ZDNet UK has a special report on AI.
1/25/2001 3:47:06 PM



Found an aging gem, using the visual search addon Girafa -- proceedings from a '96 M$oft conference. The highlight for me was “Between the clicks” Skilled Users Scanning of Pages, Else Nygren. There are some significant datapoints for design rationale. :
The speed of scanning a page of familiar layout improved about 25% with practise, but became stationary after about 200 trials. ...

The scanning rate (time per item) for close and equidistant vertically oriented items was estimated to about 100 ms; for separated items it was estimated to about 220 ms.
The Yahoo style navbar suffers in this analysis.
The scanning rate of horizontally aligned items was estimated to be 1.2 times that of vertically aligned items. This shows that vertical alignment of data is preferable and that data items within a group should be grouped close together...

The average time for comparison of adjacent numerical values was estimated to about 450 ms.

This offers opportunity and rationale for design!
As expected, searching for a target item was significantly faster (83%) if the target item was given a unique feature, compared with if no unique feature was used. The colour, shade, space, slant and size features were equally effective compared with a control condition without features.

...If the probability of finding an interesting item was non-uniformly distributed across the screen area, then this pattern of varying probability was learned by the users. The search strategies were suitably adopted and this resulted in significantly faster search (32%) than if the probability distribution was uniform. A post experimental test showed that the subjects were not consciously aware of the probability distribution, but in spite of that, the search strategies were almost optimally adapted to the pattern of varying probability. This finding reveals that even if there are many items on the screen, the average search time can still be short if the probability of finding the target item is non-uniformly distributed across the screen area, and this distribution is constant over time.

The slowest search is obtained for multiple groups of horizontally aligned items in a random order.

The fastest search is obtained when search space can be restricted by knowledge captured by the peripheral visual system. Highlighting, informative patterns and spatial constant positions are such design principles. Presenting data items in fixed positions on the screen, so that each position has a meaning, is thus useful for effective interaction.

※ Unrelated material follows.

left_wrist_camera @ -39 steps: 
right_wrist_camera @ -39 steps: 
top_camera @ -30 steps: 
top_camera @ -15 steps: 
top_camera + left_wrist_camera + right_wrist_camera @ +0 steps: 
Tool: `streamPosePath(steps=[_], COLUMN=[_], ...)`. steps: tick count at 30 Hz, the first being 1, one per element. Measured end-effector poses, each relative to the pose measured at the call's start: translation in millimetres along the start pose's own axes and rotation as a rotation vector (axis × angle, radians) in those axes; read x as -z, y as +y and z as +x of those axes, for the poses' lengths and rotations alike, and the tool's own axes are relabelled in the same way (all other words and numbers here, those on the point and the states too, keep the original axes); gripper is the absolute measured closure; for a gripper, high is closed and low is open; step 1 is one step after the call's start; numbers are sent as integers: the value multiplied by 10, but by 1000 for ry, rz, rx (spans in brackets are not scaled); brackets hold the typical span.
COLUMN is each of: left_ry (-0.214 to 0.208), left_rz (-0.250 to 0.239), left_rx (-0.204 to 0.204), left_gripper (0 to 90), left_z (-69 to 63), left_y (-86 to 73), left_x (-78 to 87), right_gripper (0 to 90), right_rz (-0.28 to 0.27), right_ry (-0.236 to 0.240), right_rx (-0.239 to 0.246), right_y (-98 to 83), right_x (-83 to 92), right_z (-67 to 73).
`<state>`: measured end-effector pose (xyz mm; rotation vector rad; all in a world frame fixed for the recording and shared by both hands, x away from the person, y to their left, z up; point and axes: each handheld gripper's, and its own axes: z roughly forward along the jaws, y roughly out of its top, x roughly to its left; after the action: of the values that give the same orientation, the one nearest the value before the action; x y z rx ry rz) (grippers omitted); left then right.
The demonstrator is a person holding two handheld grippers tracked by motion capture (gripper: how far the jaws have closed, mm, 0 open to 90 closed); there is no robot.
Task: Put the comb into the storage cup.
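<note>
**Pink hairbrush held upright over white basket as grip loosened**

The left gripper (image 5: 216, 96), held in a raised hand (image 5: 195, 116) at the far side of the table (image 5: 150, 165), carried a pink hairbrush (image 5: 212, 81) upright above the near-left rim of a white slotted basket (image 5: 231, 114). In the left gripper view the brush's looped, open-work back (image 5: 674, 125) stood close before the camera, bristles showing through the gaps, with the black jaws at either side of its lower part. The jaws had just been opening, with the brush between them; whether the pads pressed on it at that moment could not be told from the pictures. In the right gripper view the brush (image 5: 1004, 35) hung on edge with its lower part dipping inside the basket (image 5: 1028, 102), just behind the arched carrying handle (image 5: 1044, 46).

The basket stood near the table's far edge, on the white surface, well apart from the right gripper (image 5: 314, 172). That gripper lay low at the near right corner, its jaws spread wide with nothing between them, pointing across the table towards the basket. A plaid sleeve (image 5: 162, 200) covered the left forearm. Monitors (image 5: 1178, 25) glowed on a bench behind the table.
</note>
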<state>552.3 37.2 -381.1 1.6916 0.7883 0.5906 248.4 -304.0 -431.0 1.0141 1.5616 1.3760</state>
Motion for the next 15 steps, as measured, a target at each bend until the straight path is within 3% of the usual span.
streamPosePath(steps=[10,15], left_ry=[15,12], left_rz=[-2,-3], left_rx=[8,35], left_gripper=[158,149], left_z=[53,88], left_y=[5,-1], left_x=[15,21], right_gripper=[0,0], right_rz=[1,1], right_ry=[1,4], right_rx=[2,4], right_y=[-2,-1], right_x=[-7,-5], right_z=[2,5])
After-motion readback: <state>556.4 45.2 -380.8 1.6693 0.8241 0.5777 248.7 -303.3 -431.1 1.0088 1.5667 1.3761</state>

Other highlights include Signal Detection Analysis of WWW Search Engines by Erik Nilsen from Lewis & Clark and Measuring User Motivation from Server Log Files by Rodney Fuller& Johannes J. deGraaff from Bellcore.
1/21/2001 12:39:20 PM



The event loop for my IE dhtml pie menu is finally working well. A little more work on screen boundary and link collision detection and it will be time to port to Netscape 6. The wackiest part of the current implementation is the hoops I have to jump through to find out how large a rendered element is -- I'm hoping this information if available in NS6 in some other way. Other interesting expansions include implementing a second level and attempting to make the pie slice hot, as opposed to the link (probably a task better suited for Flash).